If the three core chip is really a four core chip where one of the cores is not working, is it possible that the memory controller, HT bus, and L1, L2 cache that were used by the disabled core can be used to advantage by the remaining cores?

Reply Score: 1

AMD is hosed...
by Luposian on Thu 20th Sep 2007 00:14 UTC
Luposian
Member since:
2005-07-27

As an avid Folding@Home (Team 1971) addict, I was a die-hard AMD loyalist. I never bought Intel. Never would. I always root for the underdogs... AMD and ATI. Always. Forever.

I owned a S939 (Socket 939) AMD Athlon64 X2 4800+ rig and felt that "need" coming on again... "Must... fold... FASTER!" So, I looked to the fastest AMD X2 processor AMD made... the AM2 6000+!

But while I was researching the costs, I was over at NewEgg and saw the Intel Core 2 Quad Q6600 for *UNDER* $300!!! A quad-core CPU that wasn't $500-$1000? Impossible! So I began researching that option and found out from various reviews and tests that the Q6600 (and particularly the G0 SLACR revision), beat the X2 6000+ by a significant margin. In folding, better and faster is all that matters. Brands are irrelevant. And, since the Q6600 runs cooler than the X2 6000+, I'd be saving money on electricity, too!

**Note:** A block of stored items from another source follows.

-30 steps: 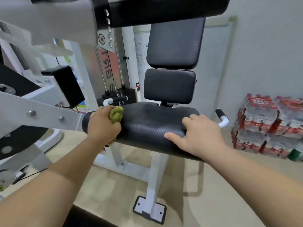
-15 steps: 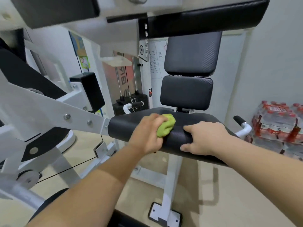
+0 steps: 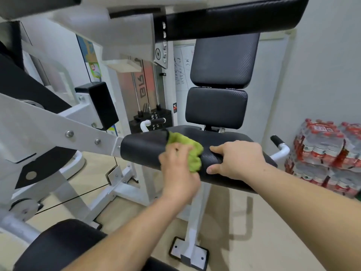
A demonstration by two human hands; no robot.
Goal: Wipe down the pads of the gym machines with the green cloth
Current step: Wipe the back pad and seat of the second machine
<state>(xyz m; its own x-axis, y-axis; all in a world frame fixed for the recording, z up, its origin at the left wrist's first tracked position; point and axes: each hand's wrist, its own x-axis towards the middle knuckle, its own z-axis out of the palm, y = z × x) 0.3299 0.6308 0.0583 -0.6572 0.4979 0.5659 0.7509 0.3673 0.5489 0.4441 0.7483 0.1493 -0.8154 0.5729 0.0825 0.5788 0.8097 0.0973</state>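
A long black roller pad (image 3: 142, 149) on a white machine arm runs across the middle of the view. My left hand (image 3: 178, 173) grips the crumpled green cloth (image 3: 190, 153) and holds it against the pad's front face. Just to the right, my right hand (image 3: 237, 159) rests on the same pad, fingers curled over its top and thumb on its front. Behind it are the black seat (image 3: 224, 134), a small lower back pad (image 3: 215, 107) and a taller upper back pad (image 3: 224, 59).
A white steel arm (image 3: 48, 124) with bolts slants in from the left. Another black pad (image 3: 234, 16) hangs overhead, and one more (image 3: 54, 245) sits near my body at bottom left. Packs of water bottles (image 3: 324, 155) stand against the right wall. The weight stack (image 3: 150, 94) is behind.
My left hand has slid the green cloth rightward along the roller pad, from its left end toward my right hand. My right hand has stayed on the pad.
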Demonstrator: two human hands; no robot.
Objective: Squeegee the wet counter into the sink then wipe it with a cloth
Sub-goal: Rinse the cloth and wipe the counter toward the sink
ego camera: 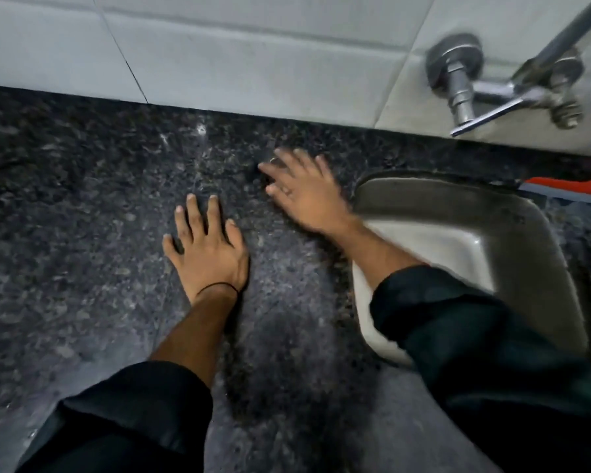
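Note:
My left hand (207, 249) lies flat on the dark speckled granite counter (82, 206), fingers spread, a thin black band round the wrist. My right hand (302, 191) is also flat on the counter, fingers straight and spread, blurred by motion, just left of the steel sink (512, 227). My right forearm crosses the sink's left rim. Neither hand holds anything. An orange and grey object (574, 189), perhaps a cloth or a sponge, lies at the sink's far right edge, partly cut off by the frame. No squeegee is in view.
White wall tiles (219, 52) run along the back of the counter. A chrome wall tap (485, 93) with a lever handle sticks out above the sink at the upper right. The counter's front edge is near the bottom left.

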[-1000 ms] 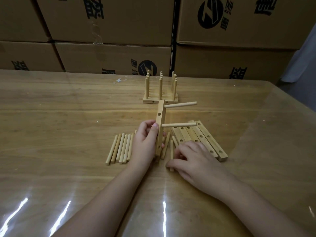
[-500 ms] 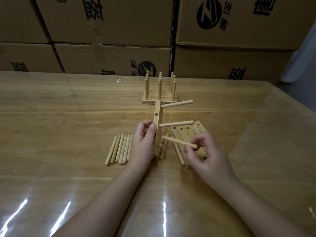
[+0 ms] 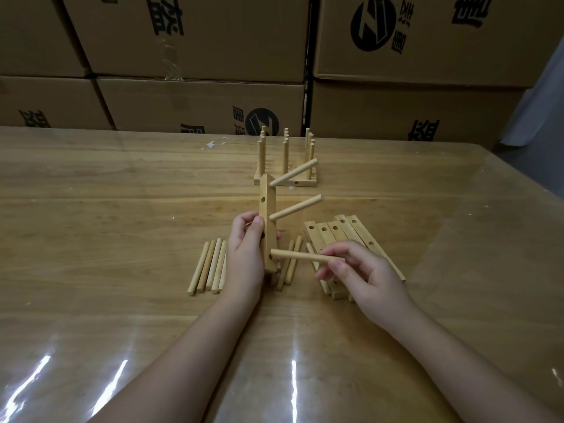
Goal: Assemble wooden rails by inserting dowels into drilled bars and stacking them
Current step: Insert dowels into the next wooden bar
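Right hand (image 3: 364, 271) pinches dowel (image 3: 305, 256) level, tip leftward at lowest hole of upright bar (image 3: 267, 215) gripped by left hand (image 3: 245, 254).

A pale wooden bar (image 3: 268, 215) stands upright, gripped at its lower half by the left hand (image 3: 245, 254). Two dowels (image 3: 295, 207) are set in its upper and middle holes and slant toward 2 o'clock. A third dowel (image 3: 306, 256), pinched by the right hand (image 3: 363, 276), lies nearly level with its tip at the bar's lowest hole. Loose dowels (image 3: 210, 267) lie side by side at 9 o'clock from the bar. Drilled bars (image 3: 345, 236) lie flat and touching at 3 o'clock. Finished rails (image 3: 285, 178), with their dowels upright, stand at 12 o'clock.
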A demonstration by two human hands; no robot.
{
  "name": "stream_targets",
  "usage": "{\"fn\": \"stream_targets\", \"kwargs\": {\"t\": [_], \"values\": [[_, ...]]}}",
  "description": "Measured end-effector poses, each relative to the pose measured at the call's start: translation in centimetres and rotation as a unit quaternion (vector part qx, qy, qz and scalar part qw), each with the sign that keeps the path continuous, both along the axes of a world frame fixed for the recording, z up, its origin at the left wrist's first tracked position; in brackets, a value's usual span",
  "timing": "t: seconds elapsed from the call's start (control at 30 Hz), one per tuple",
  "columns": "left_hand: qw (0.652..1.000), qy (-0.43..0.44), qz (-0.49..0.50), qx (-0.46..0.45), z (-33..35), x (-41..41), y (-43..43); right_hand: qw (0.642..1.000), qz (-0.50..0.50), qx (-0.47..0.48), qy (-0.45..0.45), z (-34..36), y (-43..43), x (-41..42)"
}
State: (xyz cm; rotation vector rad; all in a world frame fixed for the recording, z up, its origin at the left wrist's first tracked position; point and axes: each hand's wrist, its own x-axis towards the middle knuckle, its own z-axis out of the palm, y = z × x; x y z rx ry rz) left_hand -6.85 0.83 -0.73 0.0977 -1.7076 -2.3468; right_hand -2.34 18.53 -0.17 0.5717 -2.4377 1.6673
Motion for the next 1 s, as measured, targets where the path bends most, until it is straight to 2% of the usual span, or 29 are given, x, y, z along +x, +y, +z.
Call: {"fn": "stream_targets", "kwargs": {"t": [0.17,0.33,0.67,0.77,1.0], "values": [[1.0,0.013,0.006,0.014,-0.3,-0.2,-0.1,0.999,-0.006,0.044,0.009,-0.3,0.0,-0.1],[0.999,0.017,0.018,0.027,-0.5,-0.5,-0.2,0.991,-0.007,0.116,0.069,-0.4,0.1,-0.2],[0.999,0.036,0.015,-0.023,-0.5,-0.1,0.1,0.942,-0.056,0.245,0.225,0.9,0.1,0.2],[0.998,0.049,0.013,-0.047,-0.5,0.2,0.2,0.933,-0.055,0.252,0.25,1.2,-0.3,0.5],[0.995,0.065,0.019,-0.074,-0.5,0.5,0.4,0.95,-0.062,0.212,0.221,1.0,-0.7,0.7]]}}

So I sold my X2 4800+ rig and jumped brands. And, let me tell you this... unless AMD can make their own "Core 2 Quad", I will be going with Intel/nVidia from now on.

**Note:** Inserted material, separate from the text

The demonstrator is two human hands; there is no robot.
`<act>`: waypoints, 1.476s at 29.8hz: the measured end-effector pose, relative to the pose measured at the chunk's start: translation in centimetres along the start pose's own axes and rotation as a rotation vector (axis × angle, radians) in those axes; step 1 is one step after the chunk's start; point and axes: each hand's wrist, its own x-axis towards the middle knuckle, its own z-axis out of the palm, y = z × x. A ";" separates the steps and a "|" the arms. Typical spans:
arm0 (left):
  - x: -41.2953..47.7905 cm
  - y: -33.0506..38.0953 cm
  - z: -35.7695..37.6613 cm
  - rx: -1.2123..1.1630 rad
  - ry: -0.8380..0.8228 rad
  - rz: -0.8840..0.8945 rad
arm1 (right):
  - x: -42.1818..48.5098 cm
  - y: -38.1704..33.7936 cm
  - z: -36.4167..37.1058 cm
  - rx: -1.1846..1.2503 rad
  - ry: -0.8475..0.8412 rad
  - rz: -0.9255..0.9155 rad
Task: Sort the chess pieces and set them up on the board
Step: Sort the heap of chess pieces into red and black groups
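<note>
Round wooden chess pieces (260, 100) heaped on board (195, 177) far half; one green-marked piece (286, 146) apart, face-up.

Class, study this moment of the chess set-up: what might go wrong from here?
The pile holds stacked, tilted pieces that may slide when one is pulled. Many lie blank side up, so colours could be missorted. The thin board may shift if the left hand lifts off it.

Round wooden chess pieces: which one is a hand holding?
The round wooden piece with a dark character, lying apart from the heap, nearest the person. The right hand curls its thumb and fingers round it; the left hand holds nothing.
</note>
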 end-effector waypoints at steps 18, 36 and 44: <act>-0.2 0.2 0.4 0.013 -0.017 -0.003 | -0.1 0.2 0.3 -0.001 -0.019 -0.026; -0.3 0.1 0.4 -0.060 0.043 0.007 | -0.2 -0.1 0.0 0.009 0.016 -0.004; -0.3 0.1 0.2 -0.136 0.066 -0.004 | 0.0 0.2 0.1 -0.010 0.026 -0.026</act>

From what I've read thus far, AMD is losing their edge (well, they already lost it against the Core 2 Duo, but...) and to have them coming out with a TriCore processor looks to be simply an act of desparation on their part.

AnandTech is where I keep up-to-date on all the latest AMD/Intel goings-on. Now... if only Intel would come out with a dual LGA775 socket motherboard, that supported the Core 2 Quad...

YU-MEH!

Reply Score: 0

How about 5-1
by transputer_guy on Thu 20th Sep 2007 02:48 UTC
transputer_guy
Member since:
2005-07-08

It really might make more sense to design a 5 way core and just assume that the majority of dies have 1 dead core and ship 4 way that way. It complicates things if there is an asymmetry in the design that penalizes some combinations of faults. Now if all 5 worked, I'd still turn one off!